15. Februar 1998

Kloster Fahr:
Grosses Polizeiaufgebot anlässlich einer friedlichen Einmann-Kundgebung von Tierschützer Erwin Kessler

Wie angekündigt hat der VgT-Präsident am Samstag-Nachmittag, den 14.Februar 1998, unter  Missachtung des totalen Kundgebungsverbotes vor den Toren des Klosters Fahr Flugblätter über die üble klösterliche Tierhaltung verteilt. Das Kloster hatte die Polizei aufgeboten, welche Zeit und Aufwand nicht scheute, mit einem Grossaufgebot zu erscheinen - ganz anders, als wenn Tierschützer Missstände melden, was kaum je einen Einsatz von Polizei und Behörden bewirkt. Hier aber hatte die Polizei Personal im Überfluss Zeit, um grossräumig um das Kloster sowie im Klosterhof Posten aufzustellen. Mindestens acht uniformierte Polizisten sowie mehrere Polizisten in Zivil patroullierten. Erstaunt fragten sich die Spaziergänger, was da wohl los sei. Noch erstaunter waren sie zu hören, dass der Anlass nichts als ein einziger, friedlich Flugblätter verteilender Tierschützer war.
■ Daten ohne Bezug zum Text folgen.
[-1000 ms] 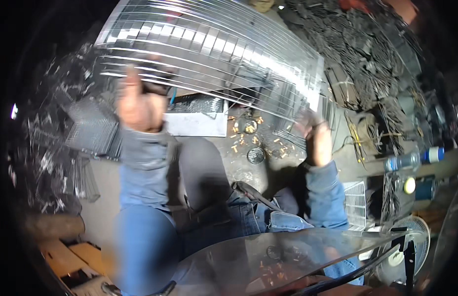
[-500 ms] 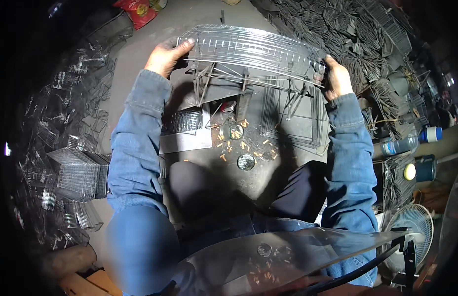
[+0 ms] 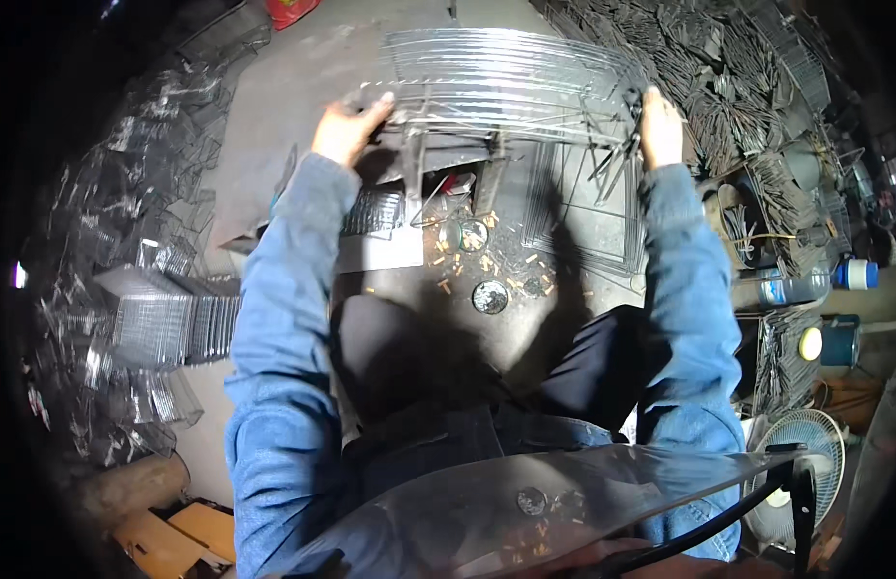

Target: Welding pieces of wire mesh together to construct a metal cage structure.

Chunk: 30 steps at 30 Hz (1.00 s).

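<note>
A wide, shiny wire rack (image 3: 506, 72) of long parallel rods is held up between my two outstretched arms. My left hand (image 3: 347, 131) is closed on its near left end, with the thumb along the top. At the right end, my right hand (image 3: 662, 130) grips the rack's edge, its fingers partly hidden behind the wires. Dark metal uprights (image 3: 413, 179) of a low stand show just beneath the rack; whether the rack touches them I cannot tell.
Flat wire frames (image 3: 588, 227) lie stacked right of the stand. Small tan pieces (image 3: 458, 265) and a round dish (image 3: 490, 297) are on the floor before my knees. Wire baskets (image 3: 163, 328) stand left; bundled rods (image 3: 728, 125), a bottle (image 3: 796, 287) and a fan (image 3: 800, 473) are right.
The rack has tilted, so its rods spread wider in view. My left hand has shifted slightly right and nearer, the right hand slightly farther away. Both keep their grip.
</note>
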Motion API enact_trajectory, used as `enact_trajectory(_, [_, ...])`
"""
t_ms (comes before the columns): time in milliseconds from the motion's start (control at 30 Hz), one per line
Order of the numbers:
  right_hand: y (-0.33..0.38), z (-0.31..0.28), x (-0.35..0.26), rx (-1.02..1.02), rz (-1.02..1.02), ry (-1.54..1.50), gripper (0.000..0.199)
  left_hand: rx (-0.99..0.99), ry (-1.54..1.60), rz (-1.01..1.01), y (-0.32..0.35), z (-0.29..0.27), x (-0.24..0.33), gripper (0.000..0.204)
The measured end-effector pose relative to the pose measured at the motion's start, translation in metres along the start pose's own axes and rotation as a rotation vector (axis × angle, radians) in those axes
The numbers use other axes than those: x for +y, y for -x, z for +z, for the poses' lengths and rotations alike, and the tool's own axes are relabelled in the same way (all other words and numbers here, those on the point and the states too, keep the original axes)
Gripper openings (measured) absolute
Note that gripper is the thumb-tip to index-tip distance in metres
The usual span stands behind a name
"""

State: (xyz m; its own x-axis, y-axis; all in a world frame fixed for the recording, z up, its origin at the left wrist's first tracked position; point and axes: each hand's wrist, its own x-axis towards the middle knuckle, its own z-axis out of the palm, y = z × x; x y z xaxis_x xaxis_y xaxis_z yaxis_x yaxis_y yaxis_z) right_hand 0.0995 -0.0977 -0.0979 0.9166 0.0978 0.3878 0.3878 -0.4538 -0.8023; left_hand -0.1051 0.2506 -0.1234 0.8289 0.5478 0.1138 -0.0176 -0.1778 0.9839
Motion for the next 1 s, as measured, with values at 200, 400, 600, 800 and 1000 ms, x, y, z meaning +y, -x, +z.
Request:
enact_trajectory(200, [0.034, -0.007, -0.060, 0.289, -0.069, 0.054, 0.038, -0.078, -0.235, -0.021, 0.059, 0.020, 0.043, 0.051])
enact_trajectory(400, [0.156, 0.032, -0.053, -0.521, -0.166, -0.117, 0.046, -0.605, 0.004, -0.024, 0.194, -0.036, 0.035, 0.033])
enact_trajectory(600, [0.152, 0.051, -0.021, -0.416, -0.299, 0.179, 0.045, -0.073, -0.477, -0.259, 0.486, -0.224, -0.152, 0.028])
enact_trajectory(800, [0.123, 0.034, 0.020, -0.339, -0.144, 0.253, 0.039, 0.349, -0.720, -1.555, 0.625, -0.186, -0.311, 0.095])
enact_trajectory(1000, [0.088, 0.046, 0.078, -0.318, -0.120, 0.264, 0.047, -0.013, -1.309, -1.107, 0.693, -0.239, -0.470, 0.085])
Die Polizei sah denn auch keinen Grund zum Eingreifen und stand gelangweilt herum - die Beamten in Zivil mit geschult grimmigem Blick.

Manchen Spaziergängern war der Skandal um die klösterliche Tierhaltung bereits bekannt. Mit wenigen Ausnahmen reagierten die Besucher positiv auf das tierschützerische Engagement. Kastenstände für Mutterschweine und elektrische Kuhtrainer in einem Kloster stösst in der Bevölkerung grossmehrheitlich auf Unverständnis.

Die klösterlichen Stallungen waren verriegelt und wurden vom Betriebsleiter des Klosters und mehreren Polizisten bewacht, auf dass sichergestellt sei, das keiner der Journalisten die Tierhaltung filmen oder fotografieren konnte. Merkwürdig. Das Kloster findet ja alles völlig in Ordnung und die tierschützerische Kritik haltlos.